Un "Non" qui va de soi15/04/20052005Journal/medias/journalnumero/images/2005/04/une1915.jpg.445x577_q85_box-0%2C104%2C1383%2C1896_crop_detail.jpg

Editorial

Un "Non" qui va de soi

Les dirigeants socialistes qui appellent à voter "oui" au référendum sur la Constitution européenne affirment que celle-ci ouvre la porte à une "Europe sociale". Mais où est donc le côté "social" de ce texte? Dans le fait qu'il reconnaisse aux citoyens européens le "droit à la recherche d'un emploi" (y aurait-il donc des pays où l'on n'a pas le droit de chercher du travail!), et pas même le droit à un emploi? Ce serait risible si l'Europe ne comptait pas des millions de chômeurs. Mais il est vrai qu'en matière de politique sociale et de lutte contre le chômage, l'équipe Jospin-Hollande n'a pas mené une politique tellement différente de celle de Chirac-Raffarin. Et quand on sait que le père de ce projet constitutionnel est Giscard d'Estaing, qu'il est soutenu par les gouvernements les plus réactionnaires de l'Europe des Vingt-cinq, il n'est pas surprenant que le côté "social" de l'Europe soit réduit à quelques mots creux.
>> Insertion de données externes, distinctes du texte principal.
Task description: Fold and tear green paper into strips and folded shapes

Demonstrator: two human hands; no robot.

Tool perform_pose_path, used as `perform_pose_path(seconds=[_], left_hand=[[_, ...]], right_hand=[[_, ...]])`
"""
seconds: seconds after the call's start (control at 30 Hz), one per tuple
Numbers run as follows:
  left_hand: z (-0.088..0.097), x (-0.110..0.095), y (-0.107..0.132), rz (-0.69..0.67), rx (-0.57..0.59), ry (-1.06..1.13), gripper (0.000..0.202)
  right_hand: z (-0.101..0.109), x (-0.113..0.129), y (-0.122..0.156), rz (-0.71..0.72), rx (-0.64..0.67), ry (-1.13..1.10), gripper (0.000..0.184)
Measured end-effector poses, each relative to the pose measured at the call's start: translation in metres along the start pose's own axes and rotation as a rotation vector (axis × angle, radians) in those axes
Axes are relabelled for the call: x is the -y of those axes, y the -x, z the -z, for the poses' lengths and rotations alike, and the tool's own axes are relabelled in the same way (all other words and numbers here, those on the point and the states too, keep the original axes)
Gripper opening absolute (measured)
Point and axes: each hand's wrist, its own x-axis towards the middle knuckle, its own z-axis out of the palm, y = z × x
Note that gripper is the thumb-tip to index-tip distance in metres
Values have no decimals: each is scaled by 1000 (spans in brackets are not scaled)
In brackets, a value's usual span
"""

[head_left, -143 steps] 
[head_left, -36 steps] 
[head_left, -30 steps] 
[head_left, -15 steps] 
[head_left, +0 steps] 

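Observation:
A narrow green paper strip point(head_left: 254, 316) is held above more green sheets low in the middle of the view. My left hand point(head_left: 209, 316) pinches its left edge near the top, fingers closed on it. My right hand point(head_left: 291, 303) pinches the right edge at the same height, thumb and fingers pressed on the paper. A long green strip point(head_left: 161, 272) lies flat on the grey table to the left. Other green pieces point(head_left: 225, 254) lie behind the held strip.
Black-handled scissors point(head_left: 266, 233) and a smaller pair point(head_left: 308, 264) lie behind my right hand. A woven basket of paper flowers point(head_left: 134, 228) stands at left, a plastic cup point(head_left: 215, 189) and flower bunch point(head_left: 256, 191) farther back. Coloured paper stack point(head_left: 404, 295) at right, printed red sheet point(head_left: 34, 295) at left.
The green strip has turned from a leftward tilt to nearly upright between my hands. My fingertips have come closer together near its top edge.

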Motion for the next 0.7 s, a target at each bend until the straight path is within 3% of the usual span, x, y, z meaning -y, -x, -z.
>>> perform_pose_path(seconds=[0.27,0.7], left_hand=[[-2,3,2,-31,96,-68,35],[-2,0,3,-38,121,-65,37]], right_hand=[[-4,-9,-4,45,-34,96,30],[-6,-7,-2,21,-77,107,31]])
L'Europe que souhaitent les grands groupes capitalistes, c'est un grand marché dans lequel ils puissent accroître leur taille le plus possible. C'est l'Europe que s'efforcent de construire, depuis un demi-siècle, les gouvernements, de droite ou de gauche, à leur service. Et du fait de son extension à vingt-cinq pays indépendants, ses promoteurs ont besoin de fixer des règles de fonctionnement pour régler leurs désaccords. D'où ce projet de constitution.

Mais ce projet considère que le seul système économique valable, c'est le système capitaliste, celui qui repose sur la propriété privée des moyens de production. Un système dont le but n'est pas la satisfaction des besoins des hommes, mais la recherche du profit pour une minorité de parasites. Un système où il est normal qu'un patron puisse licencier les salariés dont le travail lui a permis de multiplier sa fortune, et puisse fermer des entreprises, pour augmenter ses bénéfices. Un système dans lequel des millions de travailleurs se crèvent au boulot, à cause des cadences de travail, des horaires à rallonge, et où des millions d'autres sont condamnés par le chômage à une inactivité forcée et souvent à la misère.

Quand les gens qui défendent ce système parlent de "social", c'est juste pour farder la vérité.

Comment les travailleurs pourraient-ils approuver un texte qui légitime ce système?

En invoquant les racines religieuses de l'Europe, en ne reconnaissant pas le droit au divorce et le droit des femmes à l'interruption volontaire de grossesse, le projet de constitution européenne est certes particulièrement réactionnaire. Cependant, il est vrai qu'en ce qui concerne la défense du système capitaliste le projet de constitution européenne n'est pas pire que la constitution française. Mais les travailleurs n'auraient pas plus de raison d'approuver celle-ci.

Ce n'est pas l'Europe qui est en cause. Si elle survient réellement un jour, la disparition des frontières qui morcellent ce continent, parfois jusqu'au ridicule (comme avec cette principauté de Monaco dont on nous rebat les oreilles ces jours-ci) serait une bonne chose. Les démagogues réactionnaires, à la de Villiers ou à la Le Pen, qui prétendent que se replier derrière des barrières frontalières infranchissables permettrait de lutter contre le chômage, se moquent des gens. Ce sont d'ailleurs de chauds partisans du système capitaliste.

Evidemment, même si ce projet de constitution est rejeté, la machine à enrichir encore plus la petite minorité de privilégiés et à appauvrir encore plus l'immense masse des plus démunis continuera à fonctionner. Le rejet de la constitution n'obligera pas plus Chirac et Raffarin à changer de politique que la déroute de la droite aux élections régionales et européennes de 2004 ne l'a fait. L'offensive menée par le grand patronat, avec le soutien du gouvernement, se poursuivra... jusqu'à ce que, par leurs luttes, les travailleurs y mettent un coup d'arrêt.

Mais en attendant, tous ces gens-là, du Parti Socialiste à la droite, veulent connaître notre opinion. Disons-la leur clairement. Votons "non" le 29 mai.